- _What to do_
The whole listing below must be printed again exactly, images excluded.

- _Stored data_
BEGIN
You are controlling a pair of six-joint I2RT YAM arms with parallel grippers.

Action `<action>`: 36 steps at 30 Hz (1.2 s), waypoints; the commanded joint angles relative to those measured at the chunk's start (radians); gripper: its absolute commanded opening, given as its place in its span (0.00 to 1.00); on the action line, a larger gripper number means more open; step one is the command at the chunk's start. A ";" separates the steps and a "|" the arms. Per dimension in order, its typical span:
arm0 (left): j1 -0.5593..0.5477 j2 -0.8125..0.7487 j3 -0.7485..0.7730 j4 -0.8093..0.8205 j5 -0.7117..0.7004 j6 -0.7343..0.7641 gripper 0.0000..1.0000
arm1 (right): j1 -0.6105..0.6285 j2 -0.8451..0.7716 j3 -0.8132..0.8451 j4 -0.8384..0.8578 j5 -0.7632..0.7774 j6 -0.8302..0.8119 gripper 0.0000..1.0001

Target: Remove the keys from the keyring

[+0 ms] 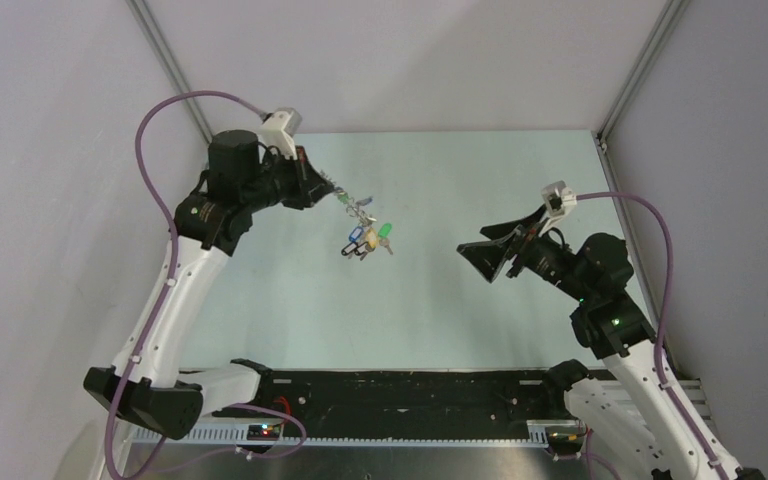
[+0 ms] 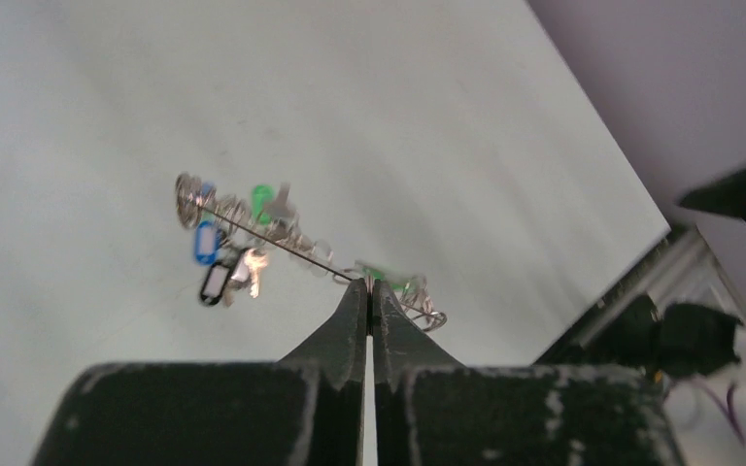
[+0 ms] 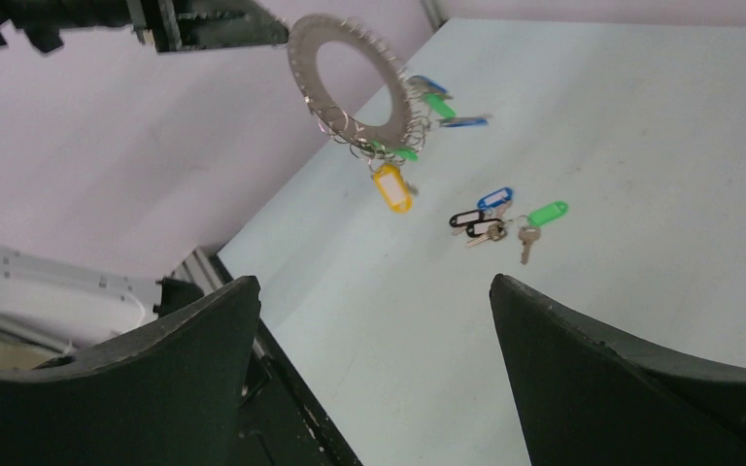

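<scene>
Our left gripper (image 2: pixel 370 283) is clamped on the rim of the keyring (image 3: pixel 303 60), held up above the table (image 3: pixel 641 146); our right gripper (image 3: pixel 369 291) gapes wide, well apart from it; we judge the ring stiff and light, its keys (image 3: pixel 437 104) dangling freely, best pinched at the yellow tag (image 3: pixel 391 186); blur hides how many hang there; some loose keys (image 3: pixel 491 218) lie below.

— What are the arms (image 1: pixel 600 285) like?
— White links (image 1: pixel 165 310), black joints (image 1: pixel 228 165), a purple cable (image 1: pixel 195 95) trailing off each.
— And the fingers (image 3: pixel 631 379)?
— Matte black, broad, tapering to thin tips, speckled pale along the edges.
</scene>
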 commanded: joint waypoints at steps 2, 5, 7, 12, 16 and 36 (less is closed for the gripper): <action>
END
- _Response_
You are controlling a pair of six-joint I2RT YAM arms with parallel grippers.

Action `<action>`: 36 steps at 30 Hz (1.2 s), waypoints; the commanded joint angles relative to those measured at the chunk's start (radians); gripper: its absolute commanded opening, given as its place in its span (0.00 to 1.00); on the action line, a larger gripper number means more open; step one is the command at the chunk's start. A ";" separates the steps and a "|" the arms. Per dimension in order, its typical span:
arm0 (left): j1 -0.5593..0.5477 j2 -0.8125..0.7487 j3 -0.7485..0.7730 j4 -0.8093..0.8205 j5 -0.7117..0.7004 j6 -0.7343..0.7641 gripper 0.0000..1.0000
arm1 (right): j1 -0.6105..0.6285 j2 -0.8451..0.7716 j3 -0.8132..0.8451 j4 -0.8384..0.8578 j5 -0.7632..0.7774 j6 -0.8302..0.8119 gripper 0.0000..1.0001

Target: Remove the keys from the keyring

[+0 ms] 
[+0 ms] 
[+0 ms] 

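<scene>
Our left gripper (image 2: pixel 370 283) is clamped on the rim of the keyring (image 3: pixel 303 60), held up above the table (image 3: pixel 641 146); our right gripper (image 3: pixel 369 291) gapes wide, well apart from it; we judge the ring stiff and light, its keys (image 3: pixel 437 104) dangling freely, best pinched at the yellow tag (image 3: pixel 391 186); blur hides how many hang there; some loose keys (image 3: pixel 491 218) lie below.

— What are the arms (image 1: pixel 600 285) like?
— White links (image 1: pixel 165 310), black joints (image 1: pixel 228 165), a purple cable (image 1: pixel 195 95) trailing off each.
— And the fingers (image 3: pixel 631 379)?
— Matte black, broad, tapering to thin tips, speckled pale along the edges.
</scene>
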 commanded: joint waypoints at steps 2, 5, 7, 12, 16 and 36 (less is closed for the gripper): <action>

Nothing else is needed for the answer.